I can't reproduce this, it gets 25000 rows per batch for me when I use byBatch and 25000 per day when I use byDate

my_example <- ""
sa2 <- search_analytics(my_example, startDate = Sys.Date() - 10, 
                         dimensions = c("date","device", "country" ,"query","page"), 
                         walk_data = "byBatch", rowLimit = 50000)
# 50000 rows

sa3 <- search_analytics(my_example, startDate = Sys.Date() - 5,  endDate = Sys.Date() - 3
                         dimensions = c("date","device", "country" ,"query","page"), 
                         walk_data = "byDate")

# 75000 rows
jceallonardo commented 5 years ago

I get your outputs when I include all of the dimensions you do, but try running your query again with just the "date" and "query" dimensions.

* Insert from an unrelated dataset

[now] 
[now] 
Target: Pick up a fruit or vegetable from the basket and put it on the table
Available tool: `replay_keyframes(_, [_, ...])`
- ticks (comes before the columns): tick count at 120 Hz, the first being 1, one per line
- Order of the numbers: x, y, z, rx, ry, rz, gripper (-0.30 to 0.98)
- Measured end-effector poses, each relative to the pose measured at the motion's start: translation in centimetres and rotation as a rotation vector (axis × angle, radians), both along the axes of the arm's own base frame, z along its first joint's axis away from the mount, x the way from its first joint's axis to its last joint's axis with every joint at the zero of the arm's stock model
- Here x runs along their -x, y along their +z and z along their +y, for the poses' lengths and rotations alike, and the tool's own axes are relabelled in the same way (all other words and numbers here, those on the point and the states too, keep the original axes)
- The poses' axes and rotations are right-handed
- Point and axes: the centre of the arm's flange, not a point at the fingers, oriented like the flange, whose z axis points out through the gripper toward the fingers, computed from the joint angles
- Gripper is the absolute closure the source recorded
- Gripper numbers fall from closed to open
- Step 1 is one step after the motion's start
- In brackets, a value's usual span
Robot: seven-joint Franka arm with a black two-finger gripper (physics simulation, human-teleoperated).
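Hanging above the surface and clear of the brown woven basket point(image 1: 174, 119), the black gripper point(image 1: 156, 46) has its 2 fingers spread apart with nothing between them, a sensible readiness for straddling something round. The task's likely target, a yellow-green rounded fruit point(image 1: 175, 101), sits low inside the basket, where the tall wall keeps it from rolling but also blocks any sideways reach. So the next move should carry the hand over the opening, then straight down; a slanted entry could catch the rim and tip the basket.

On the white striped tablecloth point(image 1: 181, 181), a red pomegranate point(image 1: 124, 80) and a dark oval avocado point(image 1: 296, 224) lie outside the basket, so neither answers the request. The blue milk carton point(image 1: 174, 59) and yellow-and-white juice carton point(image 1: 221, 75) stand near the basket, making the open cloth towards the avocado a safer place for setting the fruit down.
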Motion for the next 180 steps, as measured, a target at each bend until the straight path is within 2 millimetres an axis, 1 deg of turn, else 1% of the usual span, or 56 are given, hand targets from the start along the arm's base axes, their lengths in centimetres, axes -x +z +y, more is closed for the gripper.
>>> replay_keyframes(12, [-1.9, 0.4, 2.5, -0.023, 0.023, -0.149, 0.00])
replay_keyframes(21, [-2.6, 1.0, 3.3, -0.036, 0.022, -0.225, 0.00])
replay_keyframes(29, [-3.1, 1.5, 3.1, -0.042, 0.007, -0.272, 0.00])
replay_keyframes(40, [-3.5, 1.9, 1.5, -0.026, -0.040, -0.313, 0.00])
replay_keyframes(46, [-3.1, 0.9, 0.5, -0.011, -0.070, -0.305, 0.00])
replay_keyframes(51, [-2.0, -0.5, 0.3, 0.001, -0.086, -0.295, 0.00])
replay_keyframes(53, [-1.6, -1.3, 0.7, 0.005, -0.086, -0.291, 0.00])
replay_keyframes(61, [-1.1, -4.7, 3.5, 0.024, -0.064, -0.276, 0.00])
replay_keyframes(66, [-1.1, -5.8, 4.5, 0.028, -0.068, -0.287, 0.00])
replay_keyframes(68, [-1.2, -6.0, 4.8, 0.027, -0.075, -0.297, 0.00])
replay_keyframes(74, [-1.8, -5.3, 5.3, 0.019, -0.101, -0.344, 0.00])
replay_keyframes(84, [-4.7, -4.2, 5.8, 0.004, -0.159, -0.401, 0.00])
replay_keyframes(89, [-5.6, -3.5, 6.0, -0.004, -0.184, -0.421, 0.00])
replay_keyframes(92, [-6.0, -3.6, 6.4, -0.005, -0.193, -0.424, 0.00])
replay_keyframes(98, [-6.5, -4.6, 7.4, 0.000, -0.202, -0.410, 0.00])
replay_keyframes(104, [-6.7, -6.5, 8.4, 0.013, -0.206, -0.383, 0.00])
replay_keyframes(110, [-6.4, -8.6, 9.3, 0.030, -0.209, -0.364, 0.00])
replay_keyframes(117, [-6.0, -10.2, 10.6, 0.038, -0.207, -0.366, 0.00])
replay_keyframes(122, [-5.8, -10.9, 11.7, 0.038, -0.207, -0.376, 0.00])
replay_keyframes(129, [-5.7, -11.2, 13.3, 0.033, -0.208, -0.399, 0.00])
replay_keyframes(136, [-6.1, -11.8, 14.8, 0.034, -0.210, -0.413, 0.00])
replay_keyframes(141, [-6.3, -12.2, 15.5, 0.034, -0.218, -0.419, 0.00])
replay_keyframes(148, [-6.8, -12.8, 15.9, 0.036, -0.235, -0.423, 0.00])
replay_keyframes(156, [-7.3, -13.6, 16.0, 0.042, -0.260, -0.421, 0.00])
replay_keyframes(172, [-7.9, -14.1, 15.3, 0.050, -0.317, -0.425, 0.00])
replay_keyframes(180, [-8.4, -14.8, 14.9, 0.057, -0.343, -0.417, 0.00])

MarkEdmondson1234 commented 5 years ago

Yes I see now:

sa2 <- search_analytics(my_example, startDate = Sys.Date() - 5,dimensions = c("date","query"), walk_data = "byDate")
Fetching search analytics for url: dates: 2018-12-14 2018-12-16 dimensions: date query dimensionFilterExp:  searchType: web aggregationType: auto
Batching data via method: byDate
Will fetch up to 25000 rows per day
2018-12-19 15:19:14> Request #: 2018-12-14
2018-12-19 15:19:17> Request #: 2018-12-15
2018-12-19 15:19:19> Request #: 2018-12-16

# 15000 rows

Hmm, well there is nothing in the code that does this so I guess its the API itself limiting the results when you just query those dimensions. If thats true a Python call will return similar, perhaps it should be lodged as a bug with the Search Console API team if its verified.

jceallonardo commented 5 years ago

Yeah. I just ran a test w/ Python and got the same. Weird. I don't recall this being an issue before.